WORK REQUIRED >> All of the data below should be printed again word for word, pictures excluded.
※ ※ ※
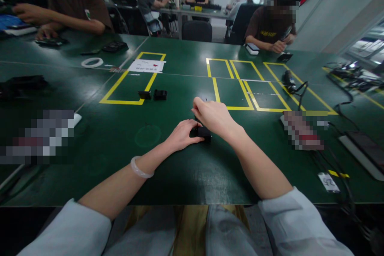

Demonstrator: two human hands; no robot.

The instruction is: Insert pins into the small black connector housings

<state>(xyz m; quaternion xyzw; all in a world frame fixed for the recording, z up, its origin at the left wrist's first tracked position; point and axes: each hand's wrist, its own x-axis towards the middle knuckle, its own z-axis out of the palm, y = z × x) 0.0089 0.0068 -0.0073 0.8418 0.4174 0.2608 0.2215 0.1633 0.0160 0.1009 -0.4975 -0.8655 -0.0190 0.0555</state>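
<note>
At the middle of the green table, my left hand (183, 133) is closed around a small black block-shaped part (205, 133), thumb along its near side and fingers behind. The part rests on or just above the tabletop. Over it, my right hand (214, 116) is curled in a fist around a thin, dark, upright tool (196, 121). Its lower end points down at the black part; most of it is hidden in my fingers, so its exact kind is unclear. Farther off lie two small black pieces, one flat (145, 95) and one boxy (160, 95).
Yellow tape outlines (121, 103) mark the green table (180, 180). A white paper label (147, 66) and a tape roll (92, 63) lie at the back left. Cables and a dark cylindrical device (289, 81) are on the right. Co-workers sit across the table.
</note>
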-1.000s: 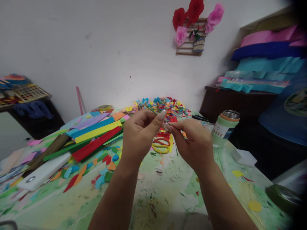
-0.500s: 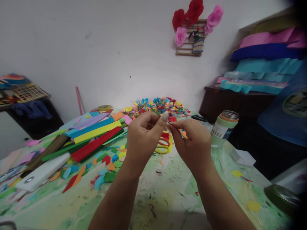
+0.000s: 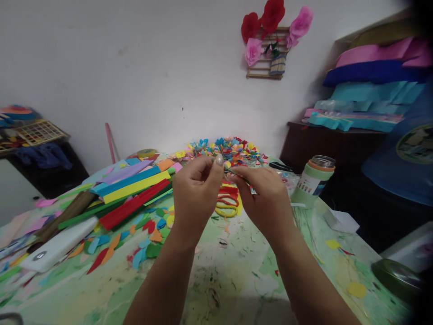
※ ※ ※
RESPONSE TO THIS TASK >>
Demonstrator: two human hands; no robot.

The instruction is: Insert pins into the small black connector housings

<state>(xyz m; quaternion xyzw; all in a world frame fixed for the recording, z up, its origin at the left wrist's first tracked position; point and axes: each hand's wrist, its own x-axis towards the middle knuckle, its own z-axis out of the palm, y = z × x) 0.0089 0.0068 -0.0073 0.8418 0.4174 0.2608 0.2215 0.1633 0.0160 0.1009 -0.4975 -0.8655 -0.0190 0.0555</state>
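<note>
At the middle of the green table, my left hand (183, 133) is closed around a small black block-shaped part (205, 133), thumb along its near side and fingers behind. The part rests on or just above the tabletop. Over it, my right hand (214, 116) is curled in a fist around a thin, dark, upright tool (196, 121). Its lower end points down at the black part; most of it is hidden in my fingers, so its exact kind is unclear. Farther off lie two small black pieces, one flat (145, 95) and one boxy (160, 95).
Yellow tape outlines (121, 103) mark the green table (180, 180). A white paper label (147, 66) and a tape roll (92, 63) lie at the back left. Cables and a dark cylindrical device (289, 81) are on the right. Co-workers sit across the table.
</note>
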-1.000s: 
-0.500s: 
+0.000s: 

This concludes the exercise.